## Assignment
Everything in the listing below must be set down again exactly, apart from the pictures.

□ □ □ □ □ □ □

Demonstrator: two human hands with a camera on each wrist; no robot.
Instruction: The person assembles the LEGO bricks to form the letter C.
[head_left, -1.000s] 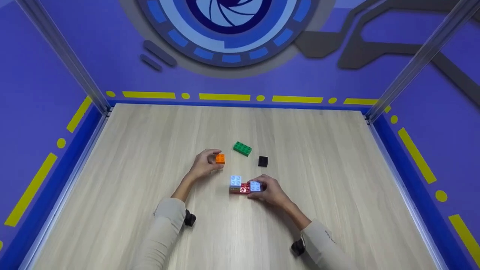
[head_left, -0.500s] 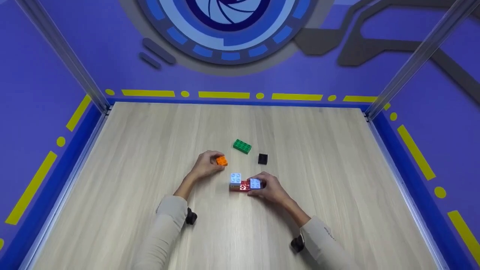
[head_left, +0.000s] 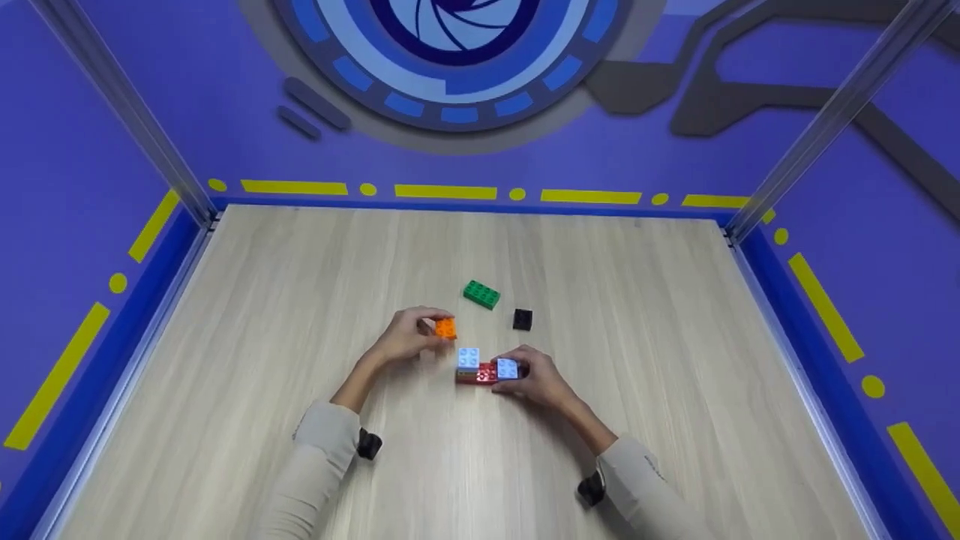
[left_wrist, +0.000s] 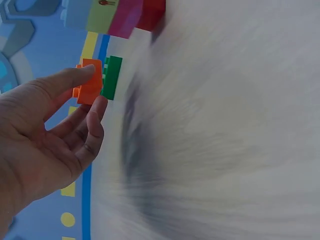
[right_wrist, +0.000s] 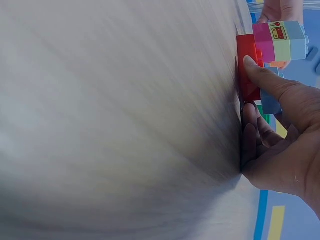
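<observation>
Nothing is legible — the right sleeve print [head_left: 654, 466] blurs.

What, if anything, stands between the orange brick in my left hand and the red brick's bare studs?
In the head view, the light-blue-topped stack on the left end of the red brick lies across the direct line from the orange brick. Nothing visible covers the bare studs.

Head view looks forward-down; closer wrist views share the red brick [right_wrist: 251, 87].
</observation>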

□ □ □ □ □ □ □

## Solution for this problem
Demonstrator: two human hands with a camera on each wrist; no robot.
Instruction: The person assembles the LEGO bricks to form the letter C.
[head_left, -1.000s] 
[head_left, -0.500s] 
[head_left, +0.000s] 
[left_wrist, +0.000s] 
[right_wrist, +0.000s] 
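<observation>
Nothing is legible — the right sleeve print [head_left: 654, 466] blurs.

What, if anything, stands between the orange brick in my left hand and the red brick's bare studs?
In the head view, the light-blue-topped stack on the left end of the red brick lies across the direct line from the orange brick. Nothing visible covers the bare studs.

Head view looks forward-down; closer wrist views share the red brick [right_wrist: 251, 87].
</observation>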

This is the complete answer to the exercise.